Enquadrado como “pintor de parede” pela administração pública para receber por dois murais produzidos na Estação Ferroviária de Goiânia, em 1953, Frei Nazareno Confaloni se tornou um dos nomes de referência da arte moderna em Goiás. Mais de seis décadas depois, o artista italiano passou a dar nome ao museu instalado no mesmo prédio onde estão preservadas as obras.

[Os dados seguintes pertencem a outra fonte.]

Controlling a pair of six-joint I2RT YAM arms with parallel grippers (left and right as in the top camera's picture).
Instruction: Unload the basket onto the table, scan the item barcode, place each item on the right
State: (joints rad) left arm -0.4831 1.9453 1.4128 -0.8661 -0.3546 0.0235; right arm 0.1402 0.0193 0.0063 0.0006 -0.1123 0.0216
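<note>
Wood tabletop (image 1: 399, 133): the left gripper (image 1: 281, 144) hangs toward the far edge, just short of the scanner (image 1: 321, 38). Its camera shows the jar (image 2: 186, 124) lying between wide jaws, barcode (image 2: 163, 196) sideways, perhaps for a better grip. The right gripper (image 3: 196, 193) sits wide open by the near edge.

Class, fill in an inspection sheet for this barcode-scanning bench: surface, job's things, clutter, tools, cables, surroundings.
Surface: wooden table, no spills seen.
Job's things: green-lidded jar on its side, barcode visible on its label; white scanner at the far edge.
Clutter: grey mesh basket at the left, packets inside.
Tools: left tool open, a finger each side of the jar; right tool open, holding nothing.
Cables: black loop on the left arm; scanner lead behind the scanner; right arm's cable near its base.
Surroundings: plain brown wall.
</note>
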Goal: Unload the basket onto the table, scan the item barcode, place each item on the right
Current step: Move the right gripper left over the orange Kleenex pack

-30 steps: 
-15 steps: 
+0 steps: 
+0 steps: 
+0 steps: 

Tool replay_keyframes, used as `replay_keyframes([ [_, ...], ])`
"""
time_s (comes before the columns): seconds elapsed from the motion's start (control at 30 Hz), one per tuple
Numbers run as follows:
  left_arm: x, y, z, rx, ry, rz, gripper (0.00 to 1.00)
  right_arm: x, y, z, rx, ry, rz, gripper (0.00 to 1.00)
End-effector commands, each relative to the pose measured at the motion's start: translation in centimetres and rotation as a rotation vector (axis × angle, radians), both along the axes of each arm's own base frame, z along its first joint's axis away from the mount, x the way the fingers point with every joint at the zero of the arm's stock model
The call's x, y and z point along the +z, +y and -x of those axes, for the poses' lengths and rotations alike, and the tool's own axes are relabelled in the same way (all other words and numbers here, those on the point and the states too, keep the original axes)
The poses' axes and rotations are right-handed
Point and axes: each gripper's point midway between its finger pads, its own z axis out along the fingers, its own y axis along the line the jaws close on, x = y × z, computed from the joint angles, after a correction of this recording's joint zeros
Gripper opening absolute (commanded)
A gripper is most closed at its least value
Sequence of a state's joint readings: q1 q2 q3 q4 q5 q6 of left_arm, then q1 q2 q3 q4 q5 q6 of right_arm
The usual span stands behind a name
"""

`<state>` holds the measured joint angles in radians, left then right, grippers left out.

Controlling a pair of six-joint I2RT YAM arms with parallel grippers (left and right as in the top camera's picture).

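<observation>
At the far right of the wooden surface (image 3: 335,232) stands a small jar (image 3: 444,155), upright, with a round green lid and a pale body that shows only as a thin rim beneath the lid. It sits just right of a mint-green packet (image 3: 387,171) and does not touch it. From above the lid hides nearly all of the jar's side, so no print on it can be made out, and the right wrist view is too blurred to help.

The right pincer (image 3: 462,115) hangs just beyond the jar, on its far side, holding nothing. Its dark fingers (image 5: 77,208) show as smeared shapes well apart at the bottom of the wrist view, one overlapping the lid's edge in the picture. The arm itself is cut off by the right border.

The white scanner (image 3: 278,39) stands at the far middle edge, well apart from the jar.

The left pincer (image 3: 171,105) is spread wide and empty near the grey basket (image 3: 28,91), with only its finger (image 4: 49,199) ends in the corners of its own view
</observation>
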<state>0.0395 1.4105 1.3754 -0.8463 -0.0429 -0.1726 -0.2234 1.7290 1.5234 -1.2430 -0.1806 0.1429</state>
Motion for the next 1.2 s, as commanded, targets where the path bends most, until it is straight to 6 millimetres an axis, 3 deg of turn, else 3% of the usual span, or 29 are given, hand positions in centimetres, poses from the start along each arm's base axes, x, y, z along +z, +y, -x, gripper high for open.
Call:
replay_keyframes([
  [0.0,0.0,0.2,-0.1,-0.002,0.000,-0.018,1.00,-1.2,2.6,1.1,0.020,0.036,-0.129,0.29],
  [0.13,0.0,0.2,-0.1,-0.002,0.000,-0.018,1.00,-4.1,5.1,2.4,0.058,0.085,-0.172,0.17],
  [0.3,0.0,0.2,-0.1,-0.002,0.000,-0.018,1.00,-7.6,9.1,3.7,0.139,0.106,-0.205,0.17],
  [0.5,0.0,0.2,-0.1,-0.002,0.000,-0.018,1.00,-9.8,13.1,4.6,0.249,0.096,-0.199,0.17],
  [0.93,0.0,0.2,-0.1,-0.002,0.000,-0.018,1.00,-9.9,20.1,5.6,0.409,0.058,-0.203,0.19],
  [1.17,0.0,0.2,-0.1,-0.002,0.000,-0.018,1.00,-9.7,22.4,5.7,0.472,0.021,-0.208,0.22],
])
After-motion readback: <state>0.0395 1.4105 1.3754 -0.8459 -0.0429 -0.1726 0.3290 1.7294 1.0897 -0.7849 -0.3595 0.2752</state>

O episódio ocorreu após Confaloni concluir os painéis Bandeirantes: Antigos e Modernos, que retratam a construção das estradas de ferro em Goiás. Como não havia previsão orçamentária específica para o pagamento de um artista, a solução administrativa foi registrá-lo como “pintor de parede”. Pelo trabalho, o frei recebeu 100 mil cruzeiros.
Nascido na Itália em 1917, Confaloni chegou ao Brasil em 1950 para pintar os 15 Mistérios do Rosário na Igreja Nossa Senhora do Rosário, na cidade de Goiás. O trabalho deveria ser temporário, mas o religioso permaneceu no estado até sua morte, em 1977.
Em 1952, mudou-se para Goiânia e passou a participar da formação do cenário artístico da então jovem capital. Foi um dos fundadores da Escola Goiana de Belas Artes, inaugurada em 1953, onde também atuou como professor de desenho e pintura. Mais tarde, a instituição integrou o conjunto de faculdades que participou da formação da atual PUC Goiás.
Confaloni também teve influência na formação de outros artistas. Siron Franco, ainda no início da carreira, utilizou o ateliê do frei e recebeu materiais para desenvolver seus trabalhos. Os dois chegaram a trabalhar juntos no Convento São Judas Tadeu.
A produção do artista incorporou elementos da realidade social de Goiás. Estudos sobre sua obra apontam a presença de trabalhadores, indígenas, negros e camponeses em pinturas religiosas, aproximando as referências da formação artística europeia do cotidiano brasileiro.
Confaloni morreu em Goiânia, em 4 de junho de 1977, aos 60 anos. Em outubro de 2019, uma lei municipal criou o Museu Municipal Frei Nazareno Confaloni na antiga Estação Ferroviária. O espaço preserva os dois murais pintados por ele em 1953 e mantém atividades voltadas à memória da arte e do modernismo em Goiás.